Following the example of its former imperial hegemon in Budapest, Zagreb has decided to go forward with fencing off its portion of the Serbian border too, exponentially multiplying the uneasy feeling that many Serbs have that they're being boxed in and forced to become an unwitting migrant-hosting camp. Worse still, Croatia is purchasing American-made multiple launch rocket systems (MLRS) that could potentially be refitted with 300 kilometer-range ballistic missiles, thus like forcing Serbia to seek a symmetrical response.
Other than what seems like an imminent arms race with Croatia, Serbia is battling asymmetrical aggression through Kosovo's campaign to enter UNESCO. Kosovar Albanians rampantly destroyed Serbian churches, cemeteries, and many other cultural monuments in over the past two decades, and UN "legitimization" of these ISIL-like crimes of historical destruction is absolutely unacceptable for Serbia, Russia, and other countries that vividly remember these despicable acts.
The Gulf- and Turkish-supported Islamization of society has led to intense social polarization, as did the failed UK-supported UNSC Resolution about Srbrenica that tried to pin all the blame on Republika Srpska. Russia responsibly vetoed the discriminatory measure, but the UK's sly move was indicative of the larger goal that the West and the Muslim-Croat entity in the country have of unilaterally revising the Dayton Agreement and dangerously trying to force a unitary state that would get rid of Republika Srpska.

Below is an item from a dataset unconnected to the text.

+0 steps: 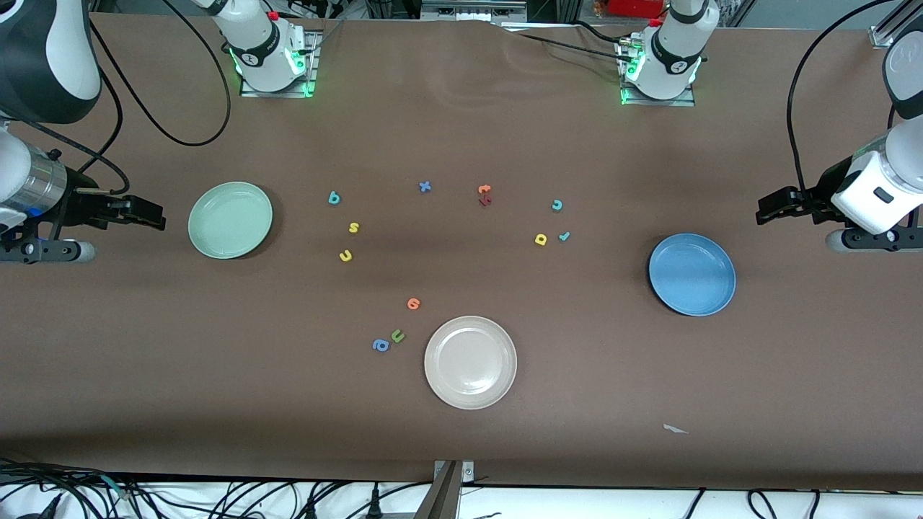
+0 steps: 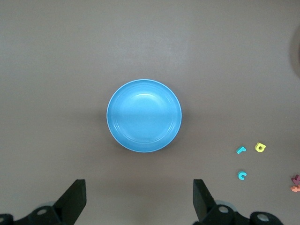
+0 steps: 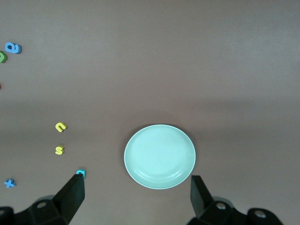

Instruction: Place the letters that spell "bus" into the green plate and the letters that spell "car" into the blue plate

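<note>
My right claw (image 1: 160,218) hangs wide open and holds nothing, up by the right arm's end of the table, beside the green plate (image 1: 230,219); near that plate lie the teal b (image 1: 334,197), the yellow s (image 1: 353,228) and the yellow u (image 1: 345,255). Toward the left arm's end lie the teal c (image 1: 557,205), the yellow a (image 1: 541,239) and the teal r (image 1: 564,236). Then comes the blue plate (image 1: 691,274), and my left claw (image 1: 761,213) hangs wide open with nothing in it.

We see even, fairly bright overhead lighting. The desk (image 1: 461,432) shows soft darker bands and faint shadows. The white plate (image 1: 470,362) and blue plate (image 2: 144,116) carry mild glare. Focus stays sharp throughout.
</note>
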Available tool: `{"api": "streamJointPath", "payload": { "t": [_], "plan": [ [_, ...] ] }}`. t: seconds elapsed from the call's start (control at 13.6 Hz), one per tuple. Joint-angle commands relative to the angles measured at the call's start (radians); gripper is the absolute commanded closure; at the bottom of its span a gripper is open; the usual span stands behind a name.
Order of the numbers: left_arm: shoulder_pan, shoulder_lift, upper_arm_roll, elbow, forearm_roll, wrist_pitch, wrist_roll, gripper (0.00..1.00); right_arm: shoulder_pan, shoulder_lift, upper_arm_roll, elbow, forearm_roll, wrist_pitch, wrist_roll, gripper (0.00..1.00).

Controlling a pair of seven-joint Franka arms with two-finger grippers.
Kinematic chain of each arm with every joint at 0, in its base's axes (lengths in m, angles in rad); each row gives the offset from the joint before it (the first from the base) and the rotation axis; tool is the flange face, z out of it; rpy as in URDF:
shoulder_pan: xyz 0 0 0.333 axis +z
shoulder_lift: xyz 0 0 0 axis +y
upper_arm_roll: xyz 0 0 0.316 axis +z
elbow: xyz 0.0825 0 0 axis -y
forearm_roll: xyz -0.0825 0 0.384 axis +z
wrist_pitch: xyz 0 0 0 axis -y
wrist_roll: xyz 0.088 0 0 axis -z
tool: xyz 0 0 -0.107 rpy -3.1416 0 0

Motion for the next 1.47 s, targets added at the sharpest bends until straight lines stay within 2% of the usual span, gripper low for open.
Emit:
{"api": "streamJointPath", "payload": {
  "t": [0.0, 0.37, 0.59, 1.03, 1.39],
  "plan": [
    [0.002, 0.003, -0.003, 0.008, 0.03, -0.005, 0.007, 0.0, 0.015, -0.017, -0.009, -0.015, -0.005, -0.006, 0.012, 0.0],
    [0.002, 0.003, -0.003, 0.008, 0.03, -0.005, 0.007, 0.0, 0.026, -0.017, -0.009, -0.016, -0.005, -0.01, 0.04, 0.0],
    [0.002, 0.003, -0.003, 0.006, 0.03, -0.005, 0.007, 0.0, 0.04, -0.017, 0.02, -0.016, -0.005, -0.01, 0.118, 0.0],
    [0.002, 0.003, -0.003, 0.008, 0.033, -0.004, 0.007, 0.0, 0.04, -0.012, 0.141, -0.041, -0.005, -0.003, 0.308, 0.0],
    [0.002, 0.003, -0.003, 0.008, 0.032, -0.002, 0.005, 0.0, 0.04, -0.023, 0.215, -0.131, -0.002, 0.026, 0.414, 0.0]
  ]
}}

A People's Revolution has sprung up against the corrupt and long-sitting leader's pro-NATO ambitions, but this has regretfully been met with unwarranted and excessive state violence against protesters, supportive parliamentarians, and reporters alike. As Montenegro approaches the December deadline where it might possibly be offered a NATO membership invitation, it's foreseen that the protests and reactionary state violence will only increase in crescendo.
Solving The "Unsolvable"
The three thematic problems in the Balkans right now are the "refugee crisis", the American-initiated arms race between Croatia and Serbia, and the Hybrid War scheme against Macedonia. Here's how they can be resolved:
Macedonian Border Fence And Albanian Reroute
All the Balkan states have an interest in stemming the migrant flow, and the quickest and least regionally provocative way to do that is to pool their funds in fencing off the Macedonian border with Greece. Albanian Prime Minister Edi Rama warned last week that his country might become the next migrant transit zone owing to the very narrow Strait of Otranto that separates it from Italy, so the moment the Macedonian-Greek border is secured, these individuals will largely stop infiltrating north in favor of the more convenient Albanian ‘shortcut'.
Macedonians proudly showed the rest of the world that Color Revolutions can be defeated if the patriotic citizenry organized in defense of their country's sovereignty and proved that the majority of people are against the foreign plot. Their political awareness and understanding of the global context of their national crisis were instrumental in encouraging them to defy the destabilization attempt, and this model of resistance obviously rubbed off in encouraging their multipolar counterparts in Montenegro. Therefore, Democratic Security, the safeguarding and advancement of the true will of the people (as in Macedonia and Montenegro, respectively), will be the most pivotal factor going forward in determining whether the Central Balkans remain free or if they transform into Western fiefdoms.